### What you will do
Look below for the line containing "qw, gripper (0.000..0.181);" and the line containing "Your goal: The"; repeat exactly those two lines and all lines between them, and nothing else.

Input for this task Block Start

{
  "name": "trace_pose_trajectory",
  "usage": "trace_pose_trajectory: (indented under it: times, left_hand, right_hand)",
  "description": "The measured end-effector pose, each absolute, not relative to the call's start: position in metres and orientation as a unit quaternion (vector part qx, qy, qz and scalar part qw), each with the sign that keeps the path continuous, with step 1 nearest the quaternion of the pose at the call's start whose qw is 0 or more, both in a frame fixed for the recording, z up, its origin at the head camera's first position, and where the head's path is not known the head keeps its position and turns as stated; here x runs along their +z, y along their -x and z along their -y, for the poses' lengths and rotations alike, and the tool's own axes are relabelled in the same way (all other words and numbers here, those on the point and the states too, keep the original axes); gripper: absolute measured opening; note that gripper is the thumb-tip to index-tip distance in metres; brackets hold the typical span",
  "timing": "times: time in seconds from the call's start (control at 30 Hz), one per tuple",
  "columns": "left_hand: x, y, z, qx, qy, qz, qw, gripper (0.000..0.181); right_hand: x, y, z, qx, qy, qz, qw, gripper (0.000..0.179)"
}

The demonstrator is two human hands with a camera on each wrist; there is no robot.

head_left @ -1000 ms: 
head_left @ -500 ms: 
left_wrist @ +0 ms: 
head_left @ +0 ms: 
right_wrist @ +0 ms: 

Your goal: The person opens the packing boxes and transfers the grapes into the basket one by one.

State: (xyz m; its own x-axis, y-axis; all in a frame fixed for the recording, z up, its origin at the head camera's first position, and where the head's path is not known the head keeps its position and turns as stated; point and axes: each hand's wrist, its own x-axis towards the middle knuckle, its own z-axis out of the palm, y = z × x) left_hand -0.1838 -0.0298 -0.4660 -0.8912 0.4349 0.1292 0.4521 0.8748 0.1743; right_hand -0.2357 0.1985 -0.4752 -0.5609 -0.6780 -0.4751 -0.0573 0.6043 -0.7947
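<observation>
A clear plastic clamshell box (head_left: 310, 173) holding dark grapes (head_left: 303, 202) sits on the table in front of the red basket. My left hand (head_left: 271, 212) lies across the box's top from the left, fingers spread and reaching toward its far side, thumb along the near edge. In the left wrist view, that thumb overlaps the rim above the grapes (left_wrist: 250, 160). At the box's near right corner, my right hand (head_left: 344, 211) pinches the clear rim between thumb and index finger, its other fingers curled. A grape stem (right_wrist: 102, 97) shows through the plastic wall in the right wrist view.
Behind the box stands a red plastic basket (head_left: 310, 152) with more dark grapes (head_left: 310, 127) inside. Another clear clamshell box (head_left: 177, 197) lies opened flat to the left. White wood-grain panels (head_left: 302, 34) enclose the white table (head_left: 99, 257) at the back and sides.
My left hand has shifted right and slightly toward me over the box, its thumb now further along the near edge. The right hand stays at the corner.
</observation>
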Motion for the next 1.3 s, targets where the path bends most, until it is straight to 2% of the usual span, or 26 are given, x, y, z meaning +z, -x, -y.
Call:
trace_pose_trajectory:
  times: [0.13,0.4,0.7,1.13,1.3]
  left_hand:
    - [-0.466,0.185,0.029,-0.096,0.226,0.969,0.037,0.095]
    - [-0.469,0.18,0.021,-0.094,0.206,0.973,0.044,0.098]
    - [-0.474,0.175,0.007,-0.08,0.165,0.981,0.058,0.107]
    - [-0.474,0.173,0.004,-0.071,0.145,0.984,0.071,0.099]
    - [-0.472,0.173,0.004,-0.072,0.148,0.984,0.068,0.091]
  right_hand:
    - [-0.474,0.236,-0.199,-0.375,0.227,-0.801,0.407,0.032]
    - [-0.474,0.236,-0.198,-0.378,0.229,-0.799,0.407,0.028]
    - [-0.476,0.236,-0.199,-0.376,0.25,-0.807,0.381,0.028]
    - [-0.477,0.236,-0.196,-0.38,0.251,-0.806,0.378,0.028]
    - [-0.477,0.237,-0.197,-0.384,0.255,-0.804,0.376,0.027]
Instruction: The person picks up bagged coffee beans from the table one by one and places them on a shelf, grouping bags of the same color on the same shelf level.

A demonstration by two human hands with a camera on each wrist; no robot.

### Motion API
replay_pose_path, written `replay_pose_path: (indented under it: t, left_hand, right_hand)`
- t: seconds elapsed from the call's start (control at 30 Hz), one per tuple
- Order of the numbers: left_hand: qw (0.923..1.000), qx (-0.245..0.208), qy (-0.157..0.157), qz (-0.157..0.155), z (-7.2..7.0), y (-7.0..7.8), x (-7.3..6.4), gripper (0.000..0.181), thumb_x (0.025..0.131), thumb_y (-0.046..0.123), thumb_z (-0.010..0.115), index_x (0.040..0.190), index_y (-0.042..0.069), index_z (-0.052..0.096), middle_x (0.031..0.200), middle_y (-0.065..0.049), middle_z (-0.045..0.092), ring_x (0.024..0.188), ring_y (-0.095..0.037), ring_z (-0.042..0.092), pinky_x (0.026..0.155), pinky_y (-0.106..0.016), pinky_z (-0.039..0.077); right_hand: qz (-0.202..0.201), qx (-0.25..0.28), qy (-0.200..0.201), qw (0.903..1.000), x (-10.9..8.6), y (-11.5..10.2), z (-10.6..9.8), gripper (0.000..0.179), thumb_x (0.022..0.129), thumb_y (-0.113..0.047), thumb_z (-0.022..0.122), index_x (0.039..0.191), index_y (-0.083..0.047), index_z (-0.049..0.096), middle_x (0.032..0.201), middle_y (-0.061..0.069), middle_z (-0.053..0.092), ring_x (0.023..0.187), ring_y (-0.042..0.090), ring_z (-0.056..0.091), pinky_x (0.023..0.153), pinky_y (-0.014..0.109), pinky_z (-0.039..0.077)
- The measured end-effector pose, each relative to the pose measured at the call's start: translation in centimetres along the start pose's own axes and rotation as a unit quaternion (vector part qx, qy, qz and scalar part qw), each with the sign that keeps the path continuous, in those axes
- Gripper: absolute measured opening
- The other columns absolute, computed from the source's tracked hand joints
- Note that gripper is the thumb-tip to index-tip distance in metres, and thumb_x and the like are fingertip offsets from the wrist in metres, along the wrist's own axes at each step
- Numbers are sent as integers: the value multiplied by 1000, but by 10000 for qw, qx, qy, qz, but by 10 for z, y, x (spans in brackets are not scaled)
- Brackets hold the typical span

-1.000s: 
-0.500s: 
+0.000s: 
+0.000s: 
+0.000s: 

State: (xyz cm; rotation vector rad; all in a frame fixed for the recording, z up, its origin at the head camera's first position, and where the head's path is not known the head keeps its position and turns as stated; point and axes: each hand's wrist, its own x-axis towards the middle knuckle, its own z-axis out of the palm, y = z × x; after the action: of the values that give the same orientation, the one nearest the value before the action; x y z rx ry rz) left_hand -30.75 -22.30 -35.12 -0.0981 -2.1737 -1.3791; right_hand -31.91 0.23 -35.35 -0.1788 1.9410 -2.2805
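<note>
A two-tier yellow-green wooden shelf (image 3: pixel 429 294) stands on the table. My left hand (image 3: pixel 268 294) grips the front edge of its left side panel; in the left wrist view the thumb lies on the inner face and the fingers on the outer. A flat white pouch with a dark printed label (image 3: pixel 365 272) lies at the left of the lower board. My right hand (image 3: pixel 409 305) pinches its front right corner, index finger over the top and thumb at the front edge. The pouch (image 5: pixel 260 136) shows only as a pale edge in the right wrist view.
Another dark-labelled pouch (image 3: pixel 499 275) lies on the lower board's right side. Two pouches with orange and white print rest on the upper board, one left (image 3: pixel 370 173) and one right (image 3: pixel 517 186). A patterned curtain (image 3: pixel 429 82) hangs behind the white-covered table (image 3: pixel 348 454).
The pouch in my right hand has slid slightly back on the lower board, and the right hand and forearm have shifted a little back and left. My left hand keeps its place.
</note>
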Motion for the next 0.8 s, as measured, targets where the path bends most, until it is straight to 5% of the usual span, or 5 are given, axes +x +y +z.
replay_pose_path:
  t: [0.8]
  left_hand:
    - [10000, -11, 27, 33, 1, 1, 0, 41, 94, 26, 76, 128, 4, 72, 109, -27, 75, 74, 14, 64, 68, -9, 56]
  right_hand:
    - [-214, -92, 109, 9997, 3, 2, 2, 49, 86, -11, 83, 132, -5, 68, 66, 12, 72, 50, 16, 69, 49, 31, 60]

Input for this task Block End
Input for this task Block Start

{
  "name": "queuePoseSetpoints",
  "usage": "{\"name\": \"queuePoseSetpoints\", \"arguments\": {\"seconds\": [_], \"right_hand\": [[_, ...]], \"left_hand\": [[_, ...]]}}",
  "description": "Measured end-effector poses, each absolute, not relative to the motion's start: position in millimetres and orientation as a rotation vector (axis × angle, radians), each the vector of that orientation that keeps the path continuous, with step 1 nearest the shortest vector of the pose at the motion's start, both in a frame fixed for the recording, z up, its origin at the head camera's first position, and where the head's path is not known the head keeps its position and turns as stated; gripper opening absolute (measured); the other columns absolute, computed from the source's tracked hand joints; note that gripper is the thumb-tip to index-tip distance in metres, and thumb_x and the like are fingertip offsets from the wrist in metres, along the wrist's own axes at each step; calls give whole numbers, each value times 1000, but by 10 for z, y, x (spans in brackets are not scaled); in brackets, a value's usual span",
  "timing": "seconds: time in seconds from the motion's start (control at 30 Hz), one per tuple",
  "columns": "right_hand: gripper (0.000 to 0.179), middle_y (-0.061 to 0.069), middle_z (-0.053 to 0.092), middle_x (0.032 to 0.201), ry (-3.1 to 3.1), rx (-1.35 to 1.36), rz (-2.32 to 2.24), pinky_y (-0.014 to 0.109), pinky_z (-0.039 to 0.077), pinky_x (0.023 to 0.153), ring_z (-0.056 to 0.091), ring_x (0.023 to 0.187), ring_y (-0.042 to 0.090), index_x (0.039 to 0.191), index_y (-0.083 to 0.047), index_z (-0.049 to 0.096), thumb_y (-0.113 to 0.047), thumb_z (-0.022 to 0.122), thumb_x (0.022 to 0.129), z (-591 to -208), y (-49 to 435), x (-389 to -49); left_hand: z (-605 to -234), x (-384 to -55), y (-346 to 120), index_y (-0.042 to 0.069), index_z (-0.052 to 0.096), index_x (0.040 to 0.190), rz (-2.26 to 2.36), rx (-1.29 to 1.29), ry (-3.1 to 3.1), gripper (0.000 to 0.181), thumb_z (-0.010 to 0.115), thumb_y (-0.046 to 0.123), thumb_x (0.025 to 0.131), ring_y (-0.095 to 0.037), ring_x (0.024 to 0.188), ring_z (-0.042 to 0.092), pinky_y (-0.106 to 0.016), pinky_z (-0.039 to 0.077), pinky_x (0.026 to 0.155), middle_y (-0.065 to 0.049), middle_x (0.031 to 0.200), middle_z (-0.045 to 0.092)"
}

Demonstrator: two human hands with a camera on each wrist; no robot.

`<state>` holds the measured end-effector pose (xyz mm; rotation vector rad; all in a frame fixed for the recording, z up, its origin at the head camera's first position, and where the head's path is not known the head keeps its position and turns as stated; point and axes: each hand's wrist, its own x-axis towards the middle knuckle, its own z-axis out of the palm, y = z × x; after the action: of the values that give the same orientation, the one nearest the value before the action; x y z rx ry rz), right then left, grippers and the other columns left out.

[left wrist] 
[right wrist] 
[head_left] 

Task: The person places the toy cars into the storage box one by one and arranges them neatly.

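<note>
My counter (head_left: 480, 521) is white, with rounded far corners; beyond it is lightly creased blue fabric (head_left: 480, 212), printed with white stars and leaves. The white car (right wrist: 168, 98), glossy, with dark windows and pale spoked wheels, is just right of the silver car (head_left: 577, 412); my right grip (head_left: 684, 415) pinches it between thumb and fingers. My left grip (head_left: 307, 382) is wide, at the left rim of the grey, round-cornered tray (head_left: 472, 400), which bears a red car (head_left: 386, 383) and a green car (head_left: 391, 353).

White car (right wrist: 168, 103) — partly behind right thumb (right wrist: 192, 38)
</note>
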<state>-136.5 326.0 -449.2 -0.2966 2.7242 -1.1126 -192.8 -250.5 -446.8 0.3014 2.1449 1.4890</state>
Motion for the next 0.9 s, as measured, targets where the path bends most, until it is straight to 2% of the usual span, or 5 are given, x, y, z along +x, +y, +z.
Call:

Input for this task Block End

### Solution to this problem
  "columns": "left_hand: x, y, z, qx, qy, qz, qw, gripper (0.000..0.181); right_hand: x, y, z, qx, qy, qz, qw, gripper (0.000..0.179)"
}

The demonstrator is two human hands with a camera on each wrist; there is no robot.

head_left @ -1000 ms: 
head_left @ -500 ms: 
left_wrist @ +0 ms: 
head_left @ +0 ms: 
right_wrist @ +0 ms: 

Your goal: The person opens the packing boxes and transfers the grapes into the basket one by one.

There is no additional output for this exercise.